Elizabeth Twerdahl Stankus '98

Elizabeth Twerdahl Stankus '98

As a Senior Policy Advisor for the U.S. Department of State, Bureau of Diplomatic Security, Elizabeth Twerdahl Stankus ’98 develops policy, operational, and strategic plans within the Domestic Operations Directorate. The Bureau of Diplomatic Security is the most widely represented U.S. law enforcement and security organization worldwide, operating at 275 Embassies and Consulates and 29 offices throughout the U.S.

Elizabeth Twerdahl Stankus '98

What drew you to government work?

I have been interested in politics and government as long as I can remember. Through my Marlborough years, I participated in the California Youth and Government Program, which is a model legislature program, emphasizing leadership and civic responsibilities.

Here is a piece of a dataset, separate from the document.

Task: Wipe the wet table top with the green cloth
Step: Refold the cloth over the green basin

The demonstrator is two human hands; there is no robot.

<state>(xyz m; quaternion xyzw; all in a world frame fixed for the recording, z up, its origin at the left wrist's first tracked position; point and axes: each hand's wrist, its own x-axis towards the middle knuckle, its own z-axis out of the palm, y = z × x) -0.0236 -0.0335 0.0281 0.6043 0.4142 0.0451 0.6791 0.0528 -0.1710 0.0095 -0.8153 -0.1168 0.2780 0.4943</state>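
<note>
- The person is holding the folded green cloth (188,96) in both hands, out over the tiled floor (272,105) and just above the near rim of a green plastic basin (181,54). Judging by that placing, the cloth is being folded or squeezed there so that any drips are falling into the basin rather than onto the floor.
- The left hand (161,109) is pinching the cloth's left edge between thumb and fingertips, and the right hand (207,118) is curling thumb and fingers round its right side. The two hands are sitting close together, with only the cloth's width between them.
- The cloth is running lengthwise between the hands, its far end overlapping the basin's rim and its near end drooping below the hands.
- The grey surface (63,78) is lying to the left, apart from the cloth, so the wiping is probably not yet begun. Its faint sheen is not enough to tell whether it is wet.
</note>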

Throughout college and immediately after graduation I worked as an intern on Congressional and Presidential campaigns, eventually ending up as an intern in Congressman Adam Schiff's office here in DC. It was through contacts on the Hill that eventually led me to the State Department. 

Why is this work important to you?

The State Department builds bridges, not walls, and our nation traditionally favors diplomatic engagement ahead of military intervention, which means sending more diplomats directly into high risk situations. While I"m not on the front lines overseas, the work I"m doing in Washington is directly supporting our ability to keep diplomats safe, allowing them the opportunity to create a more peaceful world. I like to joke that my job is "other duties as assigned" since no two days and no two projects are alike. Like any good bureaucrat, the red tape is equal parts daunting and frustrating when trying to get things done, but successes are sweeter once you get there. 

What challenges have you faced with the state department? 

The attacks on our facilities in Benghazi were some of the toughest times I've seen. There was initially a lot of uncertainty about what had happened; there was a turnover of senior management within the Bureau; and there was a sense of failure to overcome. Externally we were fighting Congressional oversight and an onslaught of press coverage. My office received a lot of support from other parts of the government, to include additional funding and personnel. As an organization, we had to take a hard look at adopting best practices from across a spectrum of missions to ensure that we had what we needed to avoid future incidents. IN the years following the Benghazi attacks, we made a number of changes to security policies and programs to ensure that our personnel can safely perform their jobs. There is inherent risk with keeping a visible diplomatic presence in some of the world's most dangerous places. The balance is to make reasonable choices to mitigate risk, while facilitating the necessary engagement on the ground, and that's what allows us to remain in place in most parts of the world. 

How did your Marlborough education support your work in the government?

Marlborough taught me that there is enormous potential and power in being a woman. Working in a male-dominated profession, I am often forced to use my voice to offer a minority opinion. I attribute my confidence in doing so to my Marlborough education where I was often pushed out of my comfort zone.

What advice do you have for current students interested in pursuing work in government?

The two best things I did early in my career were to intern in a variety of offices/programs, which gave me basic skills and an understanding of various work environments; and building a network of people not only who are well connected, but those who can serve as mentors - and not just in your field of study, since those with different perspectives are equally important when weighing decisions.